*** Information supplied ***

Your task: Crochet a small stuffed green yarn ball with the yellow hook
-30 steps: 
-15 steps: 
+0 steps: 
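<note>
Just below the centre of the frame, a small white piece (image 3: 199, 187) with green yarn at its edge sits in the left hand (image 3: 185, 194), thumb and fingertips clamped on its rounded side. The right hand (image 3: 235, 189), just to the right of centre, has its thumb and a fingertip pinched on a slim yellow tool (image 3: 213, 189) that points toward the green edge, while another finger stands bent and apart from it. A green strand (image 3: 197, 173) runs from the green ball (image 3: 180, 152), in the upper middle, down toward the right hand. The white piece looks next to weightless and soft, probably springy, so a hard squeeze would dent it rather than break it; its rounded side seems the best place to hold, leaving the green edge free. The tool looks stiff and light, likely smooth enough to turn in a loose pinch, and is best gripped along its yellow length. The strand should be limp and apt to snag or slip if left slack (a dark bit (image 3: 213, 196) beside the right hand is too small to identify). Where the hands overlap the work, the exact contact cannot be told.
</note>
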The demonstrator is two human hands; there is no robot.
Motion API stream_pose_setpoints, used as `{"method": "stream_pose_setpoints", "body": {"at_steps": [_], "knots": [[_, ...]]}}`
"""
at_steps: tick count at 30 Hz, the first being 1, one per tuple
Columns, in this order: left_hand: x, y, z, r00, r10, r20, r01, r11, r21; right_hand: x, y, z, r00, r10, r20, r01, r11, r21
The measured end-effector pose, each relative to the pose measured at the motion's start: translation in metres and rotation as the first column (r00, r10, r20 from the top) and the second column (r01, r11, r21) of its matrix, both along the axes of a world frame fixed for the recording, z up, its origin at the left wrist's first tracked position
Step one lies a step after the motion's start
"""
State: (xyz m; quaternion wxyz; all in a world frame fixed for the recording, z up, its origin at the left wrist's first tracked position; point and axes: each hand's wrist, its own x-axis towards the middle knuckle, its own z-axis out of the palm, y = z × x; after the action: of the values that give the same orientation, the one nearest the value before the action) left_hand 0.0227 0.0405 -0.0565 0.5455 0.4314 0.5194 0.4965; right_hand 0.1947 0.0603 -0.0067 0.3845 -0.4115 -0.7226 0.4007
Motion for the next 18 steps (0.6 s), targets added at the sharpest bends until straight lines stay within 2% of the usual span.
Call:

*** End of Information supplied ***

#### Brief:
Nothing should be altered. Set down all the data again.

#### Reply to the task:
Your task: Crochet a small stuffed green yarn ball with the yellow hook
-30 steps: 
-15 steps: 
+0 steps: 
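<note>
Just below the centre of the frame, a small white piece (image 3: 199, 187) with green yarn at its edge sits in the left hand (image 3: 185, 194), thumb and fingertips clamped on its rounded side. The right hand (image 3: 235, 189), just to the right of centre, has its thumb and a fingertip pinched on a slim yellow tool (image 3: 213, 189) that points toward the green edge, while another finger stands bent and apart from it. A green strand (image 3: 197, 173) runs from the green ball (image 3: 180, 152), in the upper middle, down toward the right hand. The white piece looks next to weightless and soft, probably springy, so a hard squeeze would dent it rather than break it; its rounded side seems the best place to hold, leaving the green edge free. The tool looks stiff and light, likely smooth enough to turn in a loose pinch, and is best gripped along its yellow length. The strand should be limp and apt to snag or slip if left slack (a dark bit (image 3: 213, 196) beside the right hand is too small to identify). Where the hands overlap the work, the exact contact cannot be told.
</note>
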The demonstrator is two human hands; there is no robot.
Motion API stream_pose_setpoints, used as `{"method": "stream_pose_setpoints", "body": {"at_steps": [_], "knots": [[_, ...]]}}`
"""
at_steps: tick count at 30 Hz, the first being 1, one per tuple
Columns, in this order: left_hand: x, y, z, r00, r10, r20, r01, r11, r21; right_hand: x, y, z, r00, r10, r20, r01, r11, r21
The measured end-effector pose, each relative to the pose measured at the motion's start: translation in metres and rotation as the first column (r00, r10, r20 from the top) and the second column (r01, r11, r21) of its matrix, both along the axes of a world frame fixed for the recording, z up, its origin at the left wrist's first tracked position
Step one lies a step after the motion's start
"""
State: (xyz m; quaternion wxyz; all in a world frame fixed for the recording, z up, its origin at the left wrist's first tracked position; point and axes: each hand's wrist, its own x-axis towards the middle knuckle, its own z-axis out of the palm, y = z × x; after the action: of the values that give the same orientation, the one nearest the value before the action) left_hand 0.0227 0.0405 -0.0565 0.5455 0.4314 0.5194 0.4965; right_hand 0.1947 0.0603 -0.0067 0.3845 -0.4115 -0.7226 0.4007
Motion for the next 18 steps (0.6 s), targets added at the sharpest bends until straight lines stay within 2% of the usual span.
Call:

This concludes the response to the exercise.